* _Work instruction_
Copy out each line of the listing below that contains the word "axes".

* _Exercise data_
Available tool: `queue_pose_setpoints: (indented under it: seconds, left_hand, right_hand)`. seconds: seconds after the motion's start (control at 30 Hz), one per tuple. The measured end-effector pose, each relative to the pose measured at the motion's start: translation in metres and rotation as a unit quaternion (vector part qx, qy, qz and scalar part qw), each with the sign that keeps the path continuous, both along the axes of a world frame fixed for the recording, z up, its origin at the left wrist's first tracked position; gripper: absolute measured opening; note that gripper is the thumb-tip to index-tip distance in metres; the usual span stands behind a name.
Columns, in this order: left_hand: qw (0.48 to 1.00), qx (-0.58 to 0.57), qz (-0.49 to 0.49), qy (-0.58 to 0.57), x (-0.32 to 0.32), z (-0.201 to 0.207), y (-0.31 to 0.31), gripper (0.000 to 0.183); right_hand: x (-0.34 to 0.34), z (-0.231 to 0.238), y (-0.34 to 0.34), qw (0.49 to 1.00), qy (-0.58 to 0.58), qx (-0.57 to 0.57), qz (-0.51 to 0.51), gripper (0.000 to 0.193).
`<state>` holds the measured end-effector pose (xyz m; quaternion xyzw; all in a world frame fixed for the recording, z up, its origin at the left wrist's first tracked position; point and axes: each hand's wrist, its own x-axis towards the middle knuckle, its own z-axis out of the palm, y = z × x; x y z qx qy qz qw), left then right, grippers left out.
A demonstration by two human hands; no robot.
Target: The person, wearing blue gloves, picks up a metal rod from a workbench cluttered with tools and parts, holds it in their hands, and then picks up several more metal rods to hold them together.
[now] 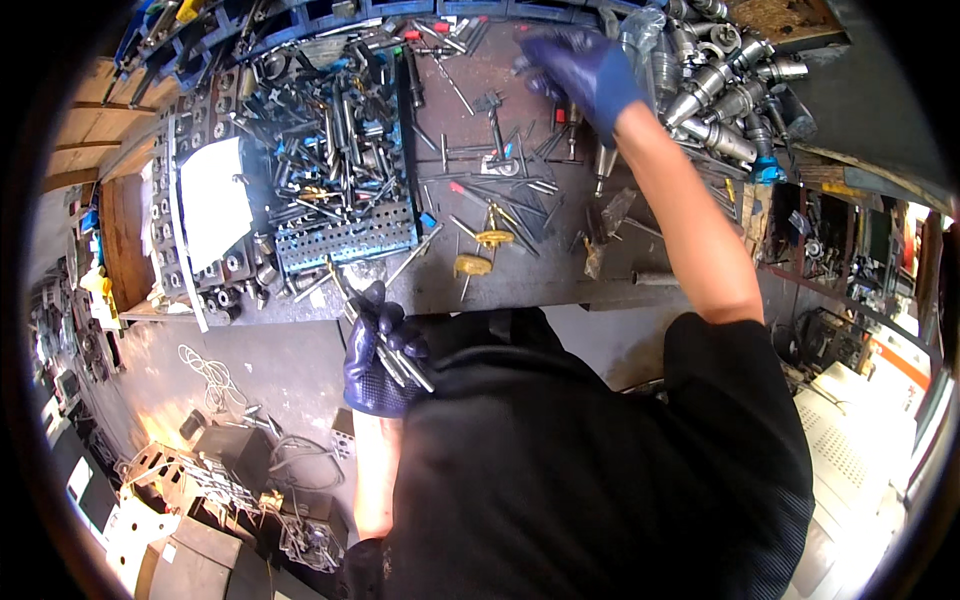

* _Problem solution_
Available tool: `queue_pose_setpoints: (indented under it: seconds, left_hand, right_hand)`. seconds: seconds after the motion's start (control at 30 Hz), one per tuple. The measured end-effector pose, each relative to the pose measured at the motion's start: translation in metres and rotation as a unit quaternion (vector part qx, qy, qz and scalar part qw), each with the sign that keeps the path continuous, both along the axes of a world frame fixed for the recording, z up, its origin at the left wrist's first tracked position; gripper: absolute measured opening; note that gripper is the thumb-tip to index-tip distance in metres; the usual span stands behind a name.
`<state>` holds the measured end-effector pose (xyz m; quaternion xyzw; all in a world frame fixed for the recording, z up, its origin at the left wrist's first tracked position; point and axes: each hand's wrist, its own x-axis towards the middle knuckle, its own z-axis out of the palm, y = z × x; x y z qx qy qz qw), left then right, grippers left out.

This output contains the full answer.